A large island in eastern Indonesia, located just two days sailing from Darwin, is on track to become a new processing centre for Australian live cattle and beef in Indonesia.
The development is a joint venture between AustIndo Pty Ltd, a company owned by Australian cattle and beef industry interests and headed by former large-scale Qld and NT cattleman Garry Hill, and Indonesian company Ficorp Pty Ltd, owned by Indra Hasan, an Indonesian businessman with significant interests in ship building, coal mining and forestry in Indonesia, and strong Indonesian Government connections.
While moves to bring Australian and Indonesian partners together have recently gained momentum following Indonesian Government calls for greater Australian investment in its cattle and beef supply chain, the AustIndo/Ficorp project has been in the making for more than three years.
Mr Hill first met Mr Hasan in 2010 during meetings with the then-Indonesian ambassador to Australia, Primo Alui Joelianto, in the wake of Indonesia’s decision to introduce 350kg weight limits on Australian cattle imports.
Mr Hill and Mr Hasan found common ground in their discussions about the need for strong, long-term investment partnerships that recognised the needs of both countries.

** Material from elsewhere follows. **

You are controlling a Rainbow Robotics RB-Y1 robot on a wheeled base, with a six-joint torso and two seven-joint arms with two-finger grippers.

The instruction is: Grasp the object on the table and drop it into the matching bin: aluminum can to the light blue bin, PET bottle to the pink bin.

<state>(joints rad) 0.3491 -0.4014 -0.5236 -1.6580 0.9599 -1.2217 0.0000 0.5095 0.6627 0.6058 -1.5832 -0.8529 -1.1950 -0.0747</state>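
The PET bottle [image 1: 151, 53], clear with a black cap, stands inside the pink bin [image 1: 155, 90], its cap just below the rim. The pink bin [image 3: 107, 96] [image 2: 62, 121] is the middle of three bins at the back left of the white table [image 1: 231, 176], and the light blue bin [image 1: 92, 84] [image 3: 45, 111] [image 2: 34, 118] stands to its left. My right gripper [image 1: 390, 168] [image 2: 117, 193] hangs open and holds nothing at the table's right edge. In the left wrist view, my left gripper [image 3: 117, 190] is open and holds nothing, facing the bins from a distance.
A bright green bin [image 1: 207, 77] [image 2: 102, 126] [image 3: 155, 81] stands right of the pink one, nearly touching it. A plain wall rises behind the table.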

Since then they have jointly investigated a number supply chain development options, a process which has taken Mr Hill to all corners of Indonesia including Kalimantan, Aceh and Timor.
That led to Sumba Island being identified as an ideal location for the development of a modern importing and processing facility for Australian cattle.

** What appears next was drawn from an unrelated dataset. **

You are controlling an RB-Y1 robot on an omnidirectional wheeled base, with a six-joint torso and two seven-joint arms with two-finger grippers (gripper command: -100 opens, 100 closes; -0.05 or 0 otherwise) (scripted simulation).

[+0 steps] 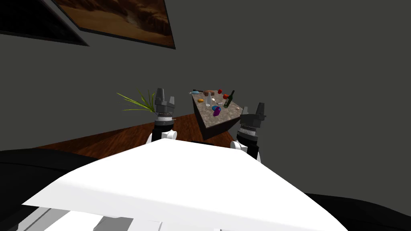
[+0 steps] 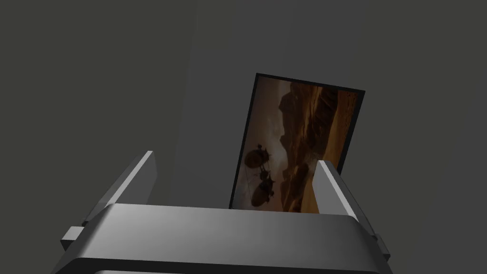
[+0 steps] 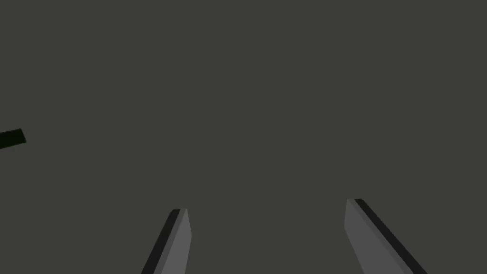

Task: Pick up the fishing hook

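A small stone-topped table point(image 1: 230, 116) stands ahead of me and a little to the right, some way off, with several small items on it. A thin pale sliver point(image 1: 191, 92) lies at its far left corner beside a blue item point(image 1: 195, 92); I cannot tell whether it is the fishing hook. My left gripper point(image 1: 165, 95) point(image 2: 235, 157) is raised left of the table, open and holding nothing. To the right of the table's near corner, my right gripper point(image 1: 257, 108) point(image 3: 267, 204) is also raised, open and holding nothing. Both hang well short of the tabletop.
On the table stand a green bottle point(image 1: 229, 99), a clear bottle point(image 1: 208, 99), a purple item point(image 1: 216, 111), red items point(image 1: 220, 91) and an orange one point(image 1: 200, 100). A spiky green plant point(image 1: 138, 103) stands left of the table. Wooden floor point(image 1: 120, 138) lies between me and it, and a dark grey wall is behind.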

Mr Hill gave Beef Central an insight into the progress of the joint venture during the IndOz beef trade and investment forum in Brisbane last week.
Sumba Island is a 91,000ha island in the Nusa Tenggara Timur province in eastern Indonesia, just two days sailing from Darwin.
While it is home to a city of three million people, and several smaller villages, the island’s land area is largely undeveloped.
Under a joint venture also involving Primo Small Goods based in Scone, NSW, AustIndo and Ficorp have advanced plans to develop a modern abattoir on the island, adjacent to a new deep-water seaport which is currently being developed.
Mr Hill has an existing partnership with Primo Smallgoods under the brand Indo Primo, which is currently exporting carcase and packaged beef from Australia directly to Jakarta.
The first stage of the Sumba Island development, expected to be completed next year, will involve the construction of a slaughter facility with freezing capacity, which will enable ready-to-slaughter cattle imported from Australia to be processed into quarter beef for distribution into Indonesia’s larger population centres, such as Java and Sumatra, or for re-export to other countries.
Through its Indonesian partners the project has received strong support from Indonesia’s Central Government.
The Government has approved the project under its ‘masterplan for the acceleration and expansion of Indonesia’s economic development’, and has granted a 50-year license to AustIndo and Ficorp to use 69,000 hectares on the 91,000ha island.
The Government is also doing a lot of the ‘heavy lifting’ required to develop supporting infrastructure for the project.
It is currently constructing a new seaport, which as of last week had been 80pc completed, while the Indonesian military and university scholars were also assisting by providing training to local villagers and building infrastructure such as roads and fences.
The location of Sumba Island in Indonesia’s easternmost territories is also seen as a potential future asset for Indonesia’s border security.
“It is a multi-purpose investment, we hope one day it will be a distribution centre for a lot of products that come for Australia that can be quarantined and go through a customs centre on the site,” Mr Hill said.
Mr Hill said the Indonesian Government was seeking “honest help and expertise” from Australia to invest in and build beef supply chain infrastructure in the country.
One of the key obstacles that currently stands in the way of the project’s viability is the lack of import permits for ready-to-slaughter cattle from Indonesia.
However Mr Hill said the project's Indonesian partners were confident the Central Government will ultimately increase permits for ready-to-slaughter cattle in order to underpin security of beef supply.
“This is one of the many ways they have to fix their food security problems, and where Indonesia can have a direct relationship back into industry,” Mr Hill said.
While the Indonesian Government has been strongly urging Australian investors to invest capital and expertise in the country’s beef and cattle supply chain for more than a year, to date that invitation has generated little in the way of new investment.
Australian industry stakeholders at last week’s IndOz forum blamed an uncertain investment and regulatory environment for the lack of engagement to date.
Beef Central asked Mr Hill why AustIndo has been prepared to take the plunge where others were cautious to tread.
He said that finding a partner closely associated with the Government was essential to providing to a higher level of certainty.
Mr Hill said the Central Government had supported the project to date and in time he believed it was likely the Central Government would eventually take ownership.
“The Government has shown their will to do this through agreeing to put it into their management plan,” Mr Hill said.
“What we have done has gone out and establish this operation though private enterprise, with the view that it will one day become a Government enterprise.”
Future stages of the development will include breeding operations on the island and further processing capacity including boning rooms and packaging operations to enable greater value-adding.